### [WHAT TO PRODUCE]
Give every line of the listing word for word, beginning at the first and including the line with "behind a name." as the last.

### [DATA SECTION]
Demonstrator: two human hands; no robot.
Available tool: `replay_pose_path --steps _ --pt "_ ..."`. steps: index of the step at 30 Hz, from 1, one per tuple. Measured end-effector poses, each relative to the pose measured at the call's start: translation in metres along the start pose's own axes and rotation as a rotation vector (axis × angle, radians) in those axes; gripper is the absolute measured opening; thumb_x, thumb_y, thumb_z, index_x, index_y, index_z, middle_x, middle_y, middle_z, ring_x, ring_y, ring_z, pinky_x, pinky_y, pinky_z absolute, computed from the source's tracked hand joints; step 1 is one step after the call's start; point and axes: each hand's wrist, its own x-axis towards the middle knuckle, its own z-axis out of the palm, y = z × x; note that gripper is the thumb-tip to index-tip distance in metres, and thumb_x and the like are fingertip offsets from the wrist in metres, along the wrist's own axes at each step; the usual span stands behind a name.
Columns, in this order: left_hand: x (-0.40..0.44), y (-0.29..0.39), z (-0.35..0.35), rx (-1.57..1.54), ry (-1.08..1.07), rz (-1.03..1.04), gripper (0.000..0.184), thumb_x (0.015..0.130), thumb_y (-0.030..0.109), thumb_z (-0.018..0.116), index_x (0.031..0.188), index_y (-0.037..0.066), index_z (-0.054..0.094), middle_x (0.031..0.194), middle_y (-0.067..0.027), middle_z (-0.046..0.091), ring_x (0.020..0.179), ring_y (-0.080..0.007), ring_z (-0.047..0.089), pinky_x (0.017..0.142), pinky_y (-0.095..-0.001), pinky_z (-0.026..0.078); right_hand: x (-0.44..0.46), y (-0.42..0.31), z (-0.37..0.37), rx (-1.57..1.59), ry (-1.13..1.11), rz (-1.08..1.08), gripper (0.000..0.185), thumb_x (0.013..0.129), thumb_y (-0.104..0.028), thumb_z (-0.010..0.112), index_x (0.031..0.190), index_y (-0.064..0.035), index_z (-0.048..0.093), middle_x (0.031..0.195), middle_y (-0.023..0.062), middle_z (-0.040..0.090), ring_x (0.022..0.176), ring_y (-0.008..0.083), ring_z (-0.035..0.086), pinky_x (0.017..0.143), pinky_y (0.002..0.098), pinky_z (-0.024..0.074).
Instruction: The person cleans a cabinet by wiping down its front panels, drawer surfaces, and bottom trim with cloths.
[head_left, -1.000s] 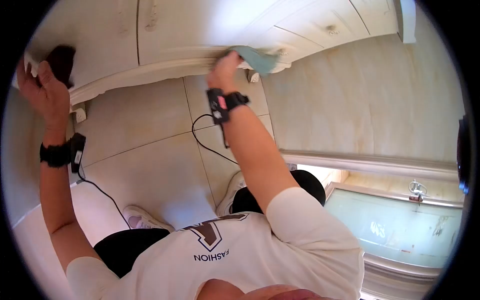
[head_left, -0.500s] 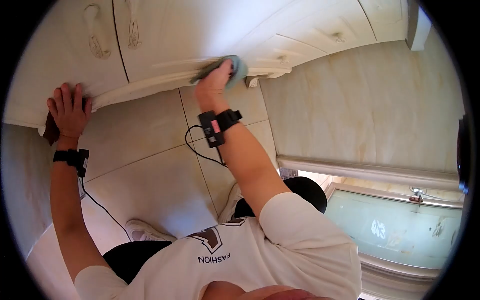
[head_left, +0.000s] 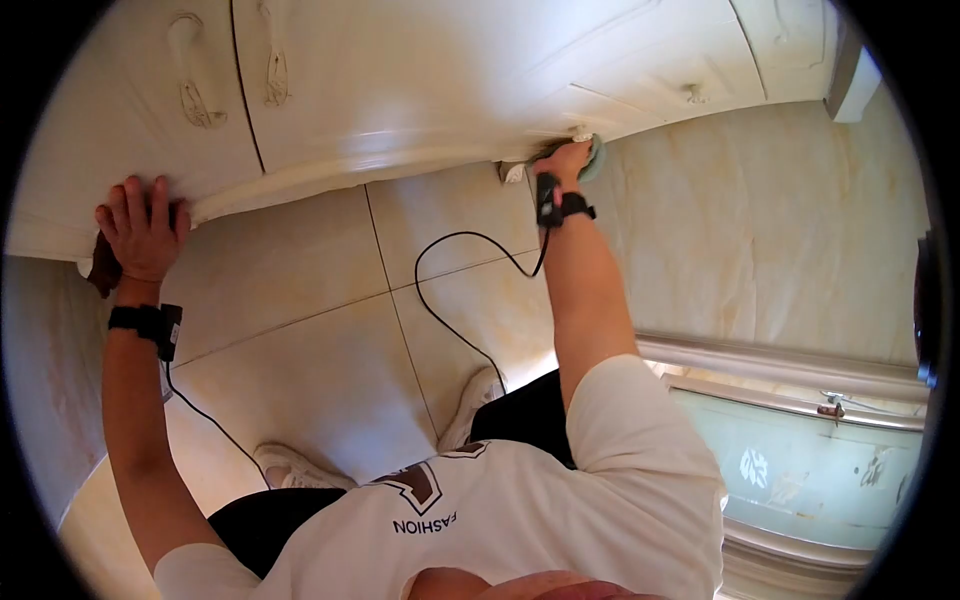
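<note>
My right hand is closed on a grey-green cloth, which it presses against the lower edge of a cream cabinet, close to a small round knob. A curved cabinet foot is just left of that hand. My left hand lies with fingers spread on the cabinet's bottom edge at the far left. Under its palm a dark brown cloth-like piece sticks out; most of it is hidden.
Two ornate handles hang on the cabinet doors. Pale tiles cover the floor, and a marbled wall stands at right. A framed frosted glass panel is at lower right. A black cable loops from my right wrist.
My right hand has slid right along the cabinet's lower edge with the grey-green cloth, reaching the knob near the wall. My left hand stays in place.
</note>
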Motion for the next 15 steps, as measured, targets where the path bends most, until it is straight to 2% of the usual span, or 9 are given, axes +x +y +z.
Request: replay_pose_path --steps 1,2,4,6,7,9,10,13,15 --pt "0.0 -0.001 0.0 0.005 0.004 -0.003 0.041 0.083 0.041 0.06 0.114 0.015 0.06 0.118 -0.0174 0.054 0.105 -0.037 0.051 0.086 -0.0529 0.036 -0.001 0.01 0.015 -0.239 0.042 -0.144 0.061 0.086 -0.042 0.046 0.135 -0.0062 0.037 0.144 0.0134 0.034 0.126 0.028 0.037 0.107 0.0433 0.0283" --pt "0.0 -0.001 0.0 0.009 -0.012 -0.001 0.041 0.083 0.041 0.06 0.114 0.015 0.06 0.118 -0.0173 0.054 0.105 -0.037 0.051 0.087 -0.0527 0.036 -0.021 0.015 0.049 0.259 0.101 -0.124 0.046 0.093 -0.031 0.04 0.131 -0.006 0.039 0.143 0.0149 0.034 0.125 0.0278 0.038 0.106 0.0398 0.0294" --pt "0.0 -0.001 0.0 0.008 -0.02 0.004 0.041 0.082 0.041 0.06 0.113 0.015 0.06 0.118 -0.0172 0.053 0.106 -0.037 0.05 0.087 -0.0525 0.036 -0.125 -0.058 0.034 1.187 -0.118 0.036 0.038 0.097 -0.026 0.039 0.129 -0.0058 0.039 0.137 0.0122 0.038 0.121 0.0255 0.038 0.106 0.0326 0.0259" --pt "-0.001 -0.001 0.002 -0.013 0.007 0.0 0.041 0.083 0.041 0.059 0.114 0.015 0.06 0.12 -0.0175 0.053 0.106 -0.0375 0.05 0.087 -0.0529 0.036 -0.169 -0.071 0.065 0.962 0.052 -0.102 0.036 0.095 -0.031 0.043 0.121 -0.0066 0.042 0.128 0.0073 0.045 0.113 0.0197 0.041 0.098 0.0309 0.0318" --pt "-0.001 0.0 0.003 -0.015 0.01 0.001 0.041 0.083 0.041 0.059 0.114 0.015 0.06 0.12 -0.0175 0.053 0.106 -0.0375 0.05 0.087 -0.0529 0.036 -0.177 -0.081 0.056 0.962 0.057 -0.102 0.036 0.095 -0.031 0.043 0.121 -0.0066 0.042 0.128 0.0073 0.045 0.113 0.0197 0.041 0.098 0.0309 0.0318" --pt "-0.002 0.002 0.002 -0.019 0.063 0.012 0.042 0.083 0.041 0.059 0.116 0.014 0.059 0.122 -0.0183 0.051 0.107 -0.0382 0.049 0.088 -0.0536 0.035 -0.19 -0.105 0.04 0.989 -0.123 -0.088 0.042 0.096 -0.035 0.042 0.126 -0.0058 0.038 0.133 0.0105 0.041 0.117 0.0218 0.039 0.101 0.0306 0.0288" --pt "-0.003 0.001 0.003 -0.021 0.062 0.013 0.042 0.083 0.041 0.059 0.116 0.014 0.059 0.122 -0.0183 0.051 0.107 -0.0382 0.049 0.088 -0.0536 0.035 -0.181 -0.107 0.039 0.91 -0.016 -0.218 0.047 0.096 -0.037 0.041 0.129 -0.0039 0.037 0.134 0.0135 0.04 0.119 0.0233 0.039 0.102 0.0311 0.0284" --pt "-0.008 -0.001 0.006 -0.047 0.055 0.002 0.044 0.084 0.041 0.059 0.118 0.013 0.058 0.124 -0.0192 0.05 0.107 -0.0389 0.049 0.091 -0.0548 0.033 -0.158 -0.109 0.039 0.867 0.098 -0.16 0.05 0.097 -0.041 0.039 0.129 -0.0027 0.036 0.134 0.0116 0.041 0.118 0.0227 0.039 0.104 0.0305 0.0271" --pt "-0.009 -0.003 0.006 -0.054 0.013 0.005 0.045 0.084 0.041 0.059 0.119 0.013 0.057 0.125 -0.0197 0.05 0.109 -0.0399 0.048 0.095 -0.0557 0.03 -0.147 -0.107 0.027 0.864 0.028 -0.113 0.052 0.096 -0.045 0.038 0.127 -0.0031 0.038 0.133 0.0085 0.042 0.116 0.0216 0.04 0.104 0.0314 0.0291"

### [ANSWER FOR THIS EXERCISE]
Demonstrator: two human hands; no robot.
Available tool: `replay_pose_path --steps _ --pt "_ ..."`. steps: index of the step at 30 Hz, from 1, one per tuple. Measured end-effector poses, each relative to the pose measured at the call's start: translation in metres along the start pose's own axes and rotation as a rotation vector (axis × angle, radians) in those axes; gripper is the absolute measured opening; thumb_x, thumb_y, thumb_z, index_x, index_y, index_z, middle_x, middle_y, middle_z, ring_x, ring_y, ring_z, pinky_x, pinky_y, pinky_z absolute, computed from the source's tracked hand joints; step 1 is one step after the call's start; point and axes: each hand's wrist, its own x-axis towards the middle knuckle, its own z-axis out of the palm, y = z × x; note that gripper is the thumb-tip to index-tip distance in metres, and thumb_x and the like are fingertip offsets from the wrist in metres, along the wrist's own axes at each step; the usual span stands behind a name.

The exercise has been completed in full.